Advantages and disadvantages of using home equity after bankruptcy
Even if you qualify for a home-equity loan after filing for bankruptcy, it may not be your best financial decision.
Depending on the cause of your bankruptcy, you may need to overcome cash flow concerns or a propensity to incur excessive debt before borrowing against your home equity. Consider the following before borrowing:
Advantages:
➣ You may qualify for a loan with a low interest rate. The majority of home equity loans and cash-out refinances will feature much cheaper interest rates than credit cards and unsecured loans.
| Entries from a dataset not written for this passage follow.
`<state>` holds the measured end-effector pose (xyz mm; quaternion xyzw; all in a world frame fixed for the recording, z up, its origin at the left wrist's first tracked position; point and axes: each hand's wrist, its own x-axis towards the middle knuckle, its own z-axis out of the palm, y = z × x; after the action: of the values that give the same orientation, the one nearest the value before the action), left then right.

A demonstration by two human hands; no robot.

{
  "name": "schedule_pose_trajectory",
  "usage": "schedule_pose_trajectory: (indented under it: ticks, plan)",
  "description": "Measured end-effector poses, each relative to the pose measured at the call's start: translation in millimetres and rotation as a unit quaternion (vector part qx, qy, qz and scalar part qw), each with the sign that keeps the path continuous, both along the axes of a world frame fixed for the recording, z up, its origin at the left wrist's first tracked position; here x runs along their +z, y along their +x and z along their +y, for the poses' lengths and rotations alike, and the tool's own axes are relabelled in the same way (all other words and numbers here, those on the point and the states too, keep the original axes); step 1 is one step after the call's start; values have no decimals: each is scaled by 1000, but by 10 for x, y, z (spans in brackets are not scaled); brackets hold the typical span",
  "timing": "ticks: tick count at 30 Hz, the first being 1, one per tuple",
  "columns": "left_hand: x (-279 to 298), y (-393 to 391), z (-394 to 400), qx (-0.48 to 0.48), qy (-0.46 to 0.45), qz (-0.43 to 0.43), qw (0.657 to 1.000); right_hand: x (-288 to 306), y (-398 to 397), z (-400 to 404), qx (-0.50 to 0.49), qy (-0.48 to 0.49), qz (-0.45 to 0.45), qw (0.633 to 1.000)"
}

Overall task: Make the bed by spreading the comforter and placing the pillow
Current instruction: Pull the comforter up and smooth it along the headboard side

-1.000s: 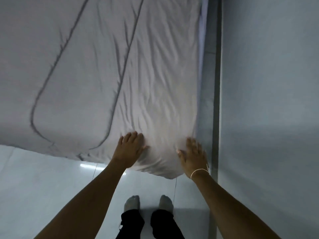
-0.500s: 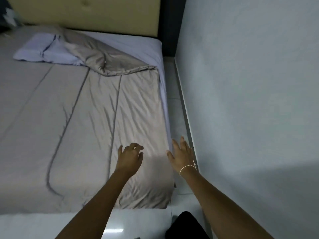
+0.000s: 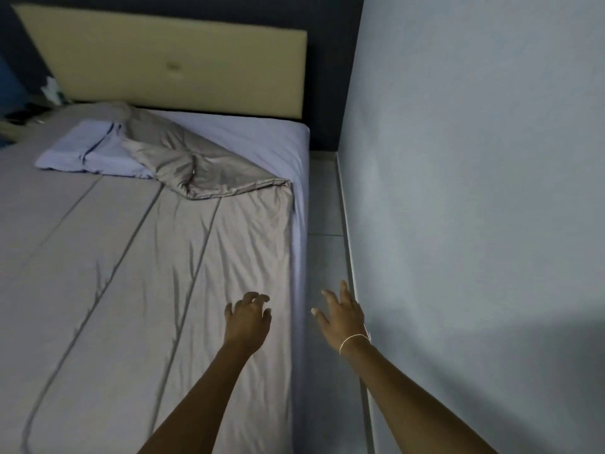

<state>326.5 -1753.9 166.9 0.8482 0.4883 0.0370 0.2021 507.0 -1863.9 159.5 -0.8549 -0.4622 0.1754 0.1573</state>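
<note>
A grey comforter [image 3: 137,273] with dark stitched lines lies spread over most of the bed. Its far right corner [image 3: 209,165] is folded back and bunched, baring the pale blue sheet [image 3: 262,139] near the headboard. A pale blue pillow [image 3: 85,149] lies flat at the far left, partly under the bunched fold. My left hand [image 3: 247,321] hovers over the comforter's right side with fingers loosely curled, holding nothing. My right hand [image 3: 342,316] hangs over the floor gap beside the bed, fingers spread, a thin white band on the wrist.
A tan padded headboard [image 3: 170,57] stands against a dark wall behind the bed. A pale wall [image 3: 474,191] runs close along the right side, leaving a narrow strip of tiled floor [image 3: 324,224]. Dark items sit at the far left edge [image 3: 19,116].
Both hands have lifted off the comforter's near corner, where they pressed a second ago. The view has risen from the foot of the bed to show the headboard, pillow and folded corner.
</note>
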Motion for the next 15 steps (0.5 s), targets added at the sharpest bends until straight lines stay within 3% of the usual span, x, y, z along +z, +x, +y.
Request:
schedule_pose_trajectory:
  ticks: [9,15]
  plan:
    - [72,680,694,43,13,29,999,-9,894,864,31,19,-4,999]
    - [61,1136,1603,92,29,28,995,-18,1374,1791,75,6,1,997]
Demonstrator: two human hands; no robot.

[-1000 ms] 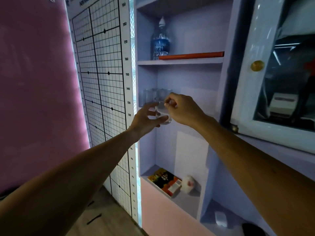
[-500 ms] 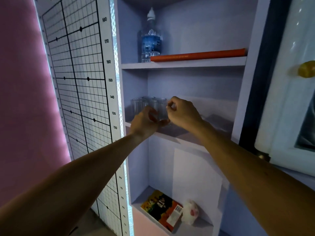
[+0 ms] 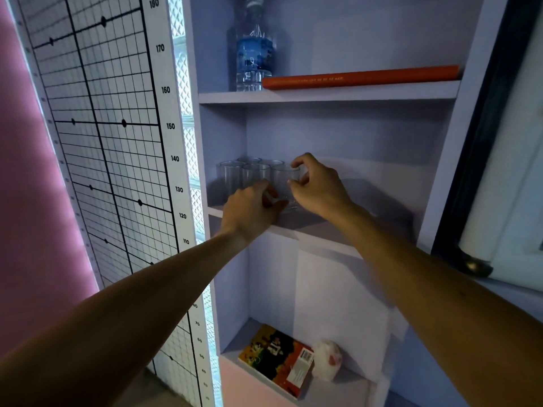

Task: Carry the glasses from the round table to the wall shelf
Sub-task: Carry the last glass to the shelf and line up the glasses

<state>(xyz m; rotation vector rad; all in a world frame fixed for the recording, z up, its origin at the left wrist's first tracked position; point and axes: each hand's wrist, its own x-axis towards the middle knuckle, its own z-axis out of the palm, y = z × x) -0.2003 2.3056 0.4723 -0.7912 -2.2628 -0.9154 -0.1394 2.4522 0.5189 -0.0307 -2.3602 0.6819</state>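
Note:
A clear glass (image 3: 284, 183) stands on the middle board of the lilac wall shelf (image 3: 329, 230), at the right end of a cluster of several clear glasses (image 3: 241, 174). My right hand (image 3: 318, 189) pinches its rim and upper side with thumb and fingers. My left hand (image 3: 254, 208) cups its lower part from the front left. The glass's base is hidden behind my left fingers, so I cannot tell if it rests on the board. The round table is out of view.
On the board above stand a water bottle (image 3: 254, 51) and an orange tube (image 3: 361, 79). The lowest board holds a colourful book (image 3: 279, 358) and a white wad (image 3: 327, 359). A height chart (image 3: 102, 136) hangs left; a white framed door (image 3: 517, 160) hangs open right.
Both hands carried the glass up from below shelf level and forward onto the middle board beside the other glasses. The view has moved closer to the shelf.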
➣ You may have access to additional funds. Depending on how much equity you have in your house, you may be able to borrow more than with a credit card or personal loan.
➣ A home equity loan or cash-out refinance can be used for a variety of objectives. You can use a HELOC to undertake home upgrades, consolidate debt, pay for college tuition, or establish an emergency fund.
➣ You may be eligible to deduct the interest on the debt from your income tax return.
There may be a tax deduction for interest paid on home equity funds used for home upgrades.
Disadvantages:
➣ You risk losing your home if you are unable to make payments. In contrast to credit card debt or personal loans, your home serves as collateral for home equity loans and refinancing.
If you cannot make the payments, you face foreclosure or being forced to sell your house.
➣ You lose a portion of a valuable asset. When you borrow against the equity in your house, it can take years to repay the debt and reclaim the value.
If you sell your property while you still owe money on the mortgage, you must use a portion of the profit to repay the loan.
➣ You are in jeopardy of defaulting on your debt. If the value of your home declines, you may owe more on it than it is worth. This is known as being “underwater.”
You would need a source of cash to pay off your equity loan if you had to sell your property while it is underwater.
➣ You will incur closing expenses that will either increase your loan balance or necessitate cash payment. Typically, closing expenses vary from 2 to 5 percent of the loan amount, which can be paid ahead or rolled into the loan.
To recoup these expenses and develop equity, you will need to remain in your house longer.